WORK REQUIRED: Your answer is the lines below, exactly, from the one that contains "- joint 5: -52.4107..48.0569" through the one that contains "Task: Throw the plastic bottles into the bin", both included.

DATA FOR THIS TASK:

_ _ _ _

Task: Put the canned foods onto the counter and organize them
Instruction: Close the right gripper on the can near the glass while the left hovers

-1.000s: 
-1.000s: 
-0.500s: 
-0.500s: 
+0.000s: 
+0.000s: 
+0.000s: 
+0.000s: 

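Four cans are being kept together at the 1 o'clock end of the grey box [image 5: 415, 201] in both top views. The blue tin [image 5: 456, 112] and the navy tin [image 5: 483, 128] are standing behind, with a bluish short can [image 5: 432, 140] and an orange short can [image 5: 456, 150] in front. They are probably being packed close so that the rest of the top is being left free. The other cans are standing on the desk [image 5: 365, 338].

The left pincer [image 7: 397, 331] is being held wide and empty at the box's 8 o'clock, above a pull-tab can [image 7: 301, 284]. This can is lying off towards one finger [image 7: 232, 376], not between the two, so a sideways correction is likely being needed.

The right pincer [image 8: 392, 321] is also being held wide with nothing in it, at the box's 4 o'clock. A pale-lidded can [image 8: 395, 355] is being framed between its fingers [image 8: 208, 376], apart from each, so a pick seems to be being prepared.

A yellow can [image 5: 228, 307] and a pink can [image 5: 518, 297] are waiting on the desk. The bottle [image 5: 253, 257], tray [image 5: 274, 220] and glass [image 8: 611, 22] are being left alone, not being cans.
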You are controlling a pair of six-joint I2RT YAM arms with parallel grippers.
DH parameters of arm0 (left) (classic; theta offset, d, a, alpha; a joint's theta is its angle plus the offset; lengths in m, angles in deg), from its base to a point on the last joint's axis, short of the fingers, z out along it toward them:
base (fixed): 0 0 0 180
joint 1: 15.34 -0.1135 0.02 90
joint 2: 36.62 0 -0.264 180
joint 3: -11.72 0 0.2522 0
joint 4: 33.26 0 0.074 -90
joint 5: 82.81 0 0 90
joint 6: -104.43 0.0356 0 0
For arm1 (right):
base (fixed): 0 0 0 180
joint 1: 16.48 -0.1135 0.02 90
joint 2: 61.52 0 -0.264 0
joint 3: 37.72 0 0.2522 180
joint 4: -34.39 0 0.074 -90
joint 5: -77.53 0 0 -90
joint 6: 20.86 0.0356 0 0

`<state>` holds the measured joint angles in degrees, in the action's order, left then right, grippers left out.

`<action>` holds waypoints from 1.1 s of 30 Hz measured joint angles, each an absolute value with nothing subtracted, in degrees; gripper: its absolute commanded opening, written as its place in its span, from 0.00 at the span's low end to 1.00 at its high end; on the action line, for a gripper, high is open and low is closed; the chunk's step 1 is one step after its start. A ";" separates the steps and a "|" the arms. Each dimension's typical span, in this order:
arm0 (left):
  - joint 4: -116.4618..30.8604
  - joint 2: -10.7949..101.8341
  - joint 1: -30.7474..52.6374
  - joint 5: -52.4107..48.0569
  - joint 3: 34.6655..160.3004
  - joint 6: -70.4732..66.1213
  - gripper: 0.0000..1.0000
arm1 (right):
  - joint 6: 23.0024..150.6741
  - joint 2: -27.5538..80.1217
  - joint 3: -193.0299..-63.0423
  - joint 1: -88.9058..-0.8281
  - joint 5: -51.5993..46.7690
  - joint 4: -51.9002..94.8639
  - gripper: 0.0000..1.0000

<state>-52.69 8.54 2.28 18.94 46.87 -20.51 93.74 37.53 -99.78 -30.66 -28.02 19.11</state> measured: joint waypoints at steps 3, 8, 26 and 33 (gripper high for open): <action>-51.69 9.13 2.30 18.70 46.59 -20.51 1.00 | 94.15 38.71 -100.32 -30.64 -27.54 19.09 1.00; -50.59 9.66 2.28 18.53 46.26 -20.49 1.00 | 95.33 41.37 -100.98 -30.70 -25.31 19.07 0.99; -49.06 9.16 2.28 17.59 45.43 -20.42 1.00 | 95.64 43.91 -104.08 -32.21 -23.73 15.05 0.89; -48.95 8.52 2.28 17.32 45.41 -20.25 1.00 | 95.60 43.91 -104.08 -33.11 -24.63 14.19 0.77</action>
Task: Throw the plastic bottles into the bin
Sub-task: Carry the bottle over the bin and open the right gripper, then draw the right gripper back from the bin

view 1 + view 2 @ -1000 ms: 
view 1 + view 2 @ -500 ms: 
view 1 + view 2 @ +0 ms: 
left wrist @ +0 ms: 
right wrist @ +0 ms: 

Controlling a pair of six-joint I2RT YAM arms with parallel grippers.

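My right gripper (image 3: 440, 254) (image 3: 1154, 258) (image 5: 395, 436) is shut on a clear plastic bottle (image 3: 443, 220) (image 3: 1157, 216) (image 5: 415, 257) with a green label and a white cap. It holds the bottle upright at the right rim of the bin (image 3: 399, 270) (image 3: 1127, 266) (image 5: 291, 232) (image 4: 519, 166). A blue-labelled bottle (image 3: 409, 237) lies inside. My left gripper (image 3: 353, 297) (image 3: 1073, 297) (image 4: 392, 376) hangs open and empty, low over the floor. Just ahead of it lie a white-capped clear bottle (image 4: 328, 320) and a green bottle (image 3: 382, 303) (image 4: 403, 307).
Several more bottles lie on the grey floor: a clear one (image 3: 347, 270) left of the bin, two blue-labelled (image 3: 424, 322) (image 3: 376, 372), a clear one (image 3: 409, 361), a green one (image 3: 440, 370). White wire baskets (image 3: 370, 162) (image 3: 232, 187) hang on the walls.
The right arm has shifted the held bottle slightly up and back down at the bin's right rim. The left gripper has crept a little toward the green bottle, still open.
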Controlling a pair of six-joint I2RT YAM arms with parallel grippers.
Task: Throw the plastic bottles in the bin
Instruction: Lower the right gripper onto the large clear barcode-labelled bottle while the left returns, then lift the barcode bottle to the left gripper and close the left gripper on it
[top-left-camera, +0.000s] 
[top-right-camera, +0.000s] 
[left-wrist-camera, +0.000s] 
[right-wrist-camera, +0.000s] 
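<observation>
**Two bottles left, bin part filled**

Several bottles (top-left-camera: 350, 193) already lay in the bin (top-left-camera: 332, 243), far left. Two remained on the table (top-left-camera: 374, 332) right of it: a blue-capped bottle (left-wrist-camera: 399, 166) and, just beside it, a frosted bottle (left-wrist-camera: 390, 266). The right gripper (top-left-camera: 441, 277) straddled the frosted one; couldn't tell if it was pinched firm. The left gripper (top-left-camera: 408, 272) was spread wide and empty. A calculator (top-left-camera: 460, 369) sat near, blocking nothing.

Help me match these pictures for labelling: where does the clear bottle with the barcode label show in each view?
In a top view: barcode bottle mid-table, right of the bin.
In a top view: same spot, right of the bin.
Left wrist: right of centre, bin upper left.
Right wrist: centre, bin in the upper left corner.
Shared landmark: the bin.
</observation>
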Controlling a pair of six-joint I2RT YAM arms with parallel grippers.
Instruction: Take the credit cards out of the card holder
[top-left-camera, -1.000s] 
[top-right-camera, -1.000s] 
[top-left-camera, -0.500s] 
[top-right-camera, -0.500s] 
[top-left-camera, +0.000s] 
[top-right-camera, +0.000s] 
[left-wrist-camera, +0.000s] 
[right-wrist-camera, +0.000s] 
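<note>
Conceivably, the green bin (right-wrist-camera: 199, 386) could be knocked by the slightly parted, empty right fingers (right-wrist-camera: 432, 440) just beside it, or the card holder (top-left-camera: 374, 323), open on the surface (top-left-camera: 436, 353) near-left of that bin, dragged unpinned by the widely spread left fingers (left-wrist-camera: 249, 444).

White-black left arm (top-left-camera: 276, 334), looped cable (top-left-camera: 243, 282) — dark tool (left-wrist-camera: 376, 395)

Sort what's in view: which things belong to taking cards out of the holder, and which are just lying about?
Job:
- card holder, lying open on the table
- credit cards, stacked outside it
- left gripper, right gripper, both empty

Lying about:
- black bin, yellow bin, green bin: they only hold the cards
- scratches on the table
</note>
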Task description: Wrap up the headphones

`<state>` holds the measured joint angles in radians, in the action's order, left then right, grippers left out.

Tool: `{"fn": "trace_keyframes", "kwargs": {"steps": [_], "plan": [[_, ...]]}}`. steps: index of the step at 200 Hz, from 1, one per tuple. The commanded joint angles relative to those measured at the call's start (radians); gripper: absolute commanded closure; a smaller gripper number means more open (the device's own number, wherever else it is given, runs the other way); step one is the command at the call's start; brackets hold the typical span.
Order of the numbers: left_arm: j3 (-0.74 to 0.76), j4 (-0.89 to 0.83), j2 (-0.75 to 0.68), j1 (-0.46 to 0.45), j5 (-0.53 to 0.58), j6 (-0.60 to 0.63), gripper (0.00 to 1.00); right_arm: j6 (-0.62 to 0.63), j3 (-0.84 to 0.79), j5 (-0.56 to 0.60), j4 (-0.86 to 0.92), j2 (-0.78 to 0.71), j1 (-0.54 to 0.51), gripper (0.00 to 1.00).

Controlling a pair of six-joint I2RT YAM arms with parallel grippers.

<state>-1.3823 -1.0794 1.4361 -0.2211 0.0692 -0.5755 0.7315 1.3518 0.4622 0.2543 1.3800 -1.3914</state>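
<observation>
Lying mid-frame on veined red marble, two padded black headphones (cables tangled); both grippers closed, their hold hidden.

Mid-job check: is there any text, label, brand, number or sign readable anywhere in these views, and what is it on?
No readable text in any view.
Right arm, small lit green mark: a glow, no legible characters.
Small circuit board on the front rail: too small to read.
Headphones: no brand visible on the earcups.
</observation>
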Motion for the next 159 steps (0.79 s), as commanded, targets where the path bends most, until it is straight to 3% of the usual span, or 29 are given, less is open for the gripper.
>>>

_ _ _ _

COMPLETED EXERCISE:
  - joint 5: -52.4107..48.0569
  - joint 3: 34.6655..160.3004
  - joint 6: -70.4732..66.1213
  - gripper: 0.0000..1.0000
arm1 (right):
  - joint 6: 23.0024..150.6741
  - joint 2: -27.5538..80.1217
  - joint 3: -193.0299..-63.0423
  - joint 1: -88.9058..-0.8281
  - joint 5: -51.5993..46.7690
  - joint 4: -51.9002..94.8639
  - gripper: 0.0000..1.0000

<state>-52.69 8.54 2.28 18.94 46.87 -20.51 93.74 37.53 -99.78 -30.66 -28.02 19.11</state> measured: joint waypoints at steps 3, 8, 26 and 33 (gripper high for open): <action>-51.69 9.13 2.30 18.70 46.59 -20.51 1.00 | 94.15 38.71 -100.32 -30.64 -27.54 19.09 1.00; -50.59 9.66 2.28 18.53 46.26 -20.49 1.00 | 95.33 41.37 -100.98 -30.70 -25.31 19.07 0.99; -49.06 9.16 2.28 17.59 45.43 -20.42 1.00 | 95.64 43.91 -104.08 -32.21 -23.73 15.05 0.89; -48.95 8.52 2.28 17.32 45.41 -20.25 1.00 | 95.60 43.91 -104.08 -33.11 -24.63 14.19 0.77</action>
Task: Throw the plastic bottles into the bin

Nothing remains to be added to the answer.